**WORK ITEM:** Whatever the listing holds, output it without alteration.

*** DATASET EXTRACT ***

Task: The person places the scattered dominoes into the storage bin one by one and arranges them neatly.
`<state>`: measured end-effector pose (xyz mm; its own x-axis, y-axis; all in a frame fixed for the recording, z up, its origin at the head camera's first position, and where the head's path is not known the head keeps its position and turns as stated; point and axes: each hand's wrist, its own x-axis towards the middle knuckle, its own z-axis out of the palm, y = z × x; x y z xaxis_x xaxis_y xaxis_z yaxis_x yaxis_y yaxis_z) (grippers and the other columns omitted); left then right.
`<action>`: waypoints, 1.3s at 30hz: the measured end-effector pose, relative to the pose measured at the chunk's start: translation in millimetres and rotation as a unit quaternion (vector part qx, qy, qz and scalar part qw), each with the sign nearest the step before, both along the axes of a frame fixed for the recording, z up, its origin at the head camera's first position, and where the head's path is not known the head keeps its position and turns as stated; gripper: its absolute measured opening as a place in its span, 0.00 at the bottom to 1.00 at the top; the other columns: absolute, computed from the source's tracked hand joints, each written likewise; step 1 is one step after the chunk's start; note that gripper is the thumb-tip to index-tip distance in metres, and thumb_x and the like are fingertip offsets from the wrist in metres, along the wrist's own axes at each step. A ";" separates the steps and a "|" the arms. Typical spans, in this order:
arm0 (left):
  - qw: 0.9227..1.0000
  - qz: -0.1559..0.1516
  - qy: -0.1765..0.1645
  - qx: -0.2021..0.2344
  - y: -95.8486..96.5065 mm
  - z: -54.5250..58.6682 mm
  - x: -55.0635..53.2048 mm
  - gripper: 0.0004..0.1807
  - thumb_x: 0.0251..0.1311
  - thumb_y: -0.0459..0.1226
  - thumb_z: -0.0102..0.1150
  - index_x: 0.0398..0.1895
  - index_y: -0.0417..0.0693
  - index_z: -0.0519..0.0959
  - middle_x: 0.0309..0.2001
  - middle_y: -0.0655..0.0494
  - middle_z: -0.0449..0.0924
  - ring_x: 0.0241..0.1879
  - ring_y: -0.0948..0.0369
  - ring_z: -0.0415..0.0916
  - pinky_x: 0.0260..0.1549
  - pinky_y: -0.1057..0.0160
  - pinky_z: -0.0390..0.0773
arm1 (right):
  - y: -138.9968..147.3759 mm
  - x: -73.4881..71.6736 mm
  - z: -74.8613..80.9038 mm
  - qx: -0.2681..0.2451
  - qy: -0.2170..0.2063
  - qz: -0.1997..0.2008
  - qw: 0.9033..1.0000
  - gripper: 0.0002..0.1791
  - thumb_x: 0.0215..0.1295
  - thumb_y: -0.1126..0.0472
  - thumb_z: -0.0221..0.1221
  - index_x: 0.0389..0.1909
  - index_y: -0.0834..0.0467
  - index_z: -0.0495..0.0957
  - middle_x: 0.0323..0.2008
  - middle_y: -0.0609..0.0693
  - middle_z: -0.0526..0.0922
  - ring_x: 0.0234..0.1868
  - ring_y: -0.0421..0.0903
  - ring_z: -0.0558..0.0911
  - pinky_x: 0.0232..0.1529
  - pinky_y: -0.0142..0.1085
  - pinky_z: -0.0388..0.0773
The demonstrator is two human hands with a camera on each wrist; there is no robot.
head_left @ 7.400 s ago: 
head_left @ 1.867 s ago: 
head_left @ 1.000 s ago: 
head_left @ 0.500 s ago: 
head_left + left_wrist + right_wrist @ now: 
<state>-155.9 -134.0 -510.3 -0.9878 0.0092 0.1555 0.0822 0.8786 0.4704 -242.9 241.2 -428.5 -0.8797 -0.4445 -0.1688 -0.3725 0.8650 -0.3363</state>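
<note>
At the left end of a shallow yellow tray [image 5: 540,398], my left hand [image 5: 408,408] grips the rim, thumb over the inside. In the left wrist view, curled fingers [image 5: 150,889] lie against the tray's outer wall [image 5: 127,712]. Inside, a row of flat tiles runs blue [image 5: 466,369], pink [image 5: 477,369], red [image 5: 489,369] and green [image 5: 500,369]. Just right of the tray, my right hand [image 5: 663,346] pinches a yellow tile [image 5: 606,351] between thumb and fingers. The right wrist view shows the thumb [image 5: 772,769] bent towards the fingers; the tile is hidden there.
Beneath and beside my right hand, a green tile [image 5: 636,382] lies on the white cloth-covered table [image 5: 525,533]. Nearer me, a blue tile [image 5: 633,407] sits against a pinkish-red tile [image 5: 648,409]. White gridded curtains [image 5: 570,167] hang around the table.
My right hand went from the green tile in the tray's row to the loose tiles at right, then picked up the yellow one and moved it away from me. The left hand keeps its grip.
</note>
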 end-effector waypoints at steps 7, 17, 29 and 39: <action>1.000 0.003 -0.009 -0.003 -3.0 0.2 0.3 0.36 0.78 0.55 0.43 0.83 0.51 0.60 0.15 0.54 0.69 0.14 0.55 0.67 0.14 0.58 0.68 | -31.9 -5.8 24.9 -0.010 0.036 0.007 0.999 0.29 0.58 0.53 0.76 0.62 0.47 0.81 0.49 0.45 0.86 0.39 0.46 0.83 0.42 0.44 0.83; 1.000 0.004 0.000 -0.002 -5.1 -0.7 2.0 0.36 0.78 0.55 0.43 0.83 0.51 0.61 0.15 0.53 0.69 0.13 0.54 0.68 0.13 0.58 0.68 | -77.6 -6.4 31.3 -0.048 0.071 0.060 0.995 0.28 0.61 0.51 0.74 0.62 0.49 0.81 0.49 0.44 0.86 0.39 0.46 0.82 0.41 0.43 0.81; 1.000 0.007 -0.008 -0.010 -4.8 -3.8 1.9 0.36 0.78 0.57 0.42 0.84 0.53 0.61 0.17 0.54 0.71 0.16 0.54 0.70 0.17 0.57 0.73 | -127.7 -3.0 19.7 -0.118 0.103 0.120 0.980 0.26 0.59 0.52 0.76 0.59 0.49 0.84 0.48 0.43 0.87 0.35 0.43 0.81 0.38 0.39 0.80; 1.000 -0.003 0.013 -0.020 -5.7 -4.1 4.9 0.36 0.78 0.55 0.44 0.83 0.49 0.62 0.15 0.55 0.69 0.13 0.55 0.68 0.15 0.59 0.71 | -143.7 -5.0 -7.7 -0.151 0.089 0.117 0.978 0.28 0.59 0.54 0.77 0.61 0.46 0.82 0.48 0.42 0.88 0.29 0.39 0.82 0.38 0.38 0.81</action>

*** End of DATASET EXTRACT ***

**FINISHED TASK:**
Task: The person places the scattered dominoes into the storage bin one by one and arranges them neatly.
`<state>`: measured end-effector pose (xyz mm; its own x-axis, y-axis; all in a frame fixed for the recording, z up, its origin at the head camera's first position, and where the head's path is not known the head keeps its position and turns as stated; point and axes: each hand's wrist, its own x-axis towards the middle knuckle, its own z-axis out of the palm, y = z × x; x y z xaxis_x xaxis_y xaxis_z yaxis_x yaxis_y yaxis_z) (grippers and the other columns omitted); left then right.
`<action>`: waypoints, 1.3s at 30hz: the measured end-effector pose, relative to the pose measured at the chunk's start: translation in millimetres and rotation as a unit quaternion (vector part qx, qy, qz and scalar part qw), each with the sign nearest the step before, both along the axes of a frame fixed for the recording, z up, its origin at the head camera's first position, and where the head's path is not known the head keeps its position and turns as stated; gripper: its absolute measured opening as a place in its span, 0.00 at the bottom to 1.00 at the top; the other columns: absolute, computed from the source's tracked hand joints, each written likewise; step 1 is one step after the chunk's start; note that gripper is the thumb-tip to index-tip distance in metres, and thumb_x and the like are fingertip offsets from the wrist in metres, along the wrist's own axes at each step. A ";" separates the steps and a "|" the arms. Typical spans, in this order:
arm0 (left):
  - qw: 0.9227..1.0000
  - qz: -0.1559..0.1516
  - qy: -0.1765..0.1645
  - qx: -0.2021..0.2344
  - y: -95.8486..96.5065 mm
  - z: -54.5250..58.6682 mm
  - x: -55.0635..53.2048 mm
  - gripper: 0.0004..0.1807
  - thumb_x: 0.0251..0.1311
  - thumb_y: -0.0459..0.1226
  - thumb_z: -0.0102..0.1150
  - index_x: 0.0398..0.1895
  - index_y: -0.0417..0.0693
  - index_z: -0.0519..0.0959
  - middle_x: 0.0309..0.2001
  - middle_y: -0.0655..0.0494
  - middle_z: -0.0449..0.0924
  - ring_x: 0.0241..0.1879
  - ring_y: -0.0948..0.0369
  - ring_z: -0.0415..0.0916
  - pinky_x: 0.0260..0.1549
  - pinky_y: -0.1057..0.0160
  - pinky_z: -0.0390..0.0773
arm1 (right):
  - y: -138.9968..147.3759 mm
  - x: -73.4881..71.6736 mm
  - z: -74.8613..80.9038 mm
  - qx: -0.2681..0.2451
  - qy: -0.2170..0.2063
  - qz: -0.1997..0.2008
  - qw: 0.9033..1.0000
  - gripper: 0.0002..0.1791
  - thumb_x: 0.0215..0.1295
  - thumb_y: -0.1126..0.0472
  - thumb_z: -0.0221..0.1221
  - index_x: 0.0389..0.1909
  - index_y: -0.0834..0.0467
  - index_z: -0.0495..0.0957
  - middle_x: 0.0323..0.2008
  - middle_y: -0.0609..0.0693
  - middle_z: -0.0526..0.0922
  - ring_x: 0.0234..0.1868
  - ring_y: -0.0421..0.0903
  - ring_z: -0.0558..0.0911
  - pinky_x: 0.0232..0.1529
  - pinky_y: -0.0142..0.1085
  - pinky_z: -0.0388..0.0773
The demonstrator is two human hands with a camera on each wrist; there is no robot.
head_left @ 7.400 s ago: 
head_left @ 1.867 s ago: 
head_left @ 1.000 s ago: 
head_left @ 0.500 s ago: 
head_left + left_wrist + right_wrist @ now: 
<state>-155.9 -134.0 -510.3 -0.9878 0.0092 0.1555 0.0822 0.8786 0.4704 -242.9 241.2 -428.5 -0.8797 -0.4445 -0.1688 -0.3725 0.8650 -0.3363</state>
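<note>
At the left end of a shallow yellow tray [image 5: 540,398], my left hand [image 5: 408,408] grips the rim, thumb over the inside. In the left wrist view, curled fingers [image 5: 150,889] lie against the tray's outer wall [image 5: 127,712]. Inside, a row of flat tiles runs blue [image 5: 466,369], pink [image 5: 477,369], red [image 5: 489,369] and green [image 5: 500,369]. Just right of the tray, my right hand [image 5: 663,346] pinches a yellow tile [image 5: 606,351] between thumb and fingers. The right wrist view shows the thumb [image 5: 772,769] bent towards the fingers; the tile is hidden there.
Beneath and beside my right hand, a green tile [image 5: 636,382] lies on the white cloth-covered table [image 5: 525,533]. Nearer me, a blue tile [image 5: 633,407] sits against a pinkish-red tile [image 5: 648,409]. White gridded curtains [image 5: 570,167] hang around the table.
My right hand went from the green tile in the tray's row to the loose tiles at right, then picked up the yellow one and moved it away from me. The left hand keeps its grip.
</note>
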 end-effector waypoints at steps 7, 17, 29 and 39: <action>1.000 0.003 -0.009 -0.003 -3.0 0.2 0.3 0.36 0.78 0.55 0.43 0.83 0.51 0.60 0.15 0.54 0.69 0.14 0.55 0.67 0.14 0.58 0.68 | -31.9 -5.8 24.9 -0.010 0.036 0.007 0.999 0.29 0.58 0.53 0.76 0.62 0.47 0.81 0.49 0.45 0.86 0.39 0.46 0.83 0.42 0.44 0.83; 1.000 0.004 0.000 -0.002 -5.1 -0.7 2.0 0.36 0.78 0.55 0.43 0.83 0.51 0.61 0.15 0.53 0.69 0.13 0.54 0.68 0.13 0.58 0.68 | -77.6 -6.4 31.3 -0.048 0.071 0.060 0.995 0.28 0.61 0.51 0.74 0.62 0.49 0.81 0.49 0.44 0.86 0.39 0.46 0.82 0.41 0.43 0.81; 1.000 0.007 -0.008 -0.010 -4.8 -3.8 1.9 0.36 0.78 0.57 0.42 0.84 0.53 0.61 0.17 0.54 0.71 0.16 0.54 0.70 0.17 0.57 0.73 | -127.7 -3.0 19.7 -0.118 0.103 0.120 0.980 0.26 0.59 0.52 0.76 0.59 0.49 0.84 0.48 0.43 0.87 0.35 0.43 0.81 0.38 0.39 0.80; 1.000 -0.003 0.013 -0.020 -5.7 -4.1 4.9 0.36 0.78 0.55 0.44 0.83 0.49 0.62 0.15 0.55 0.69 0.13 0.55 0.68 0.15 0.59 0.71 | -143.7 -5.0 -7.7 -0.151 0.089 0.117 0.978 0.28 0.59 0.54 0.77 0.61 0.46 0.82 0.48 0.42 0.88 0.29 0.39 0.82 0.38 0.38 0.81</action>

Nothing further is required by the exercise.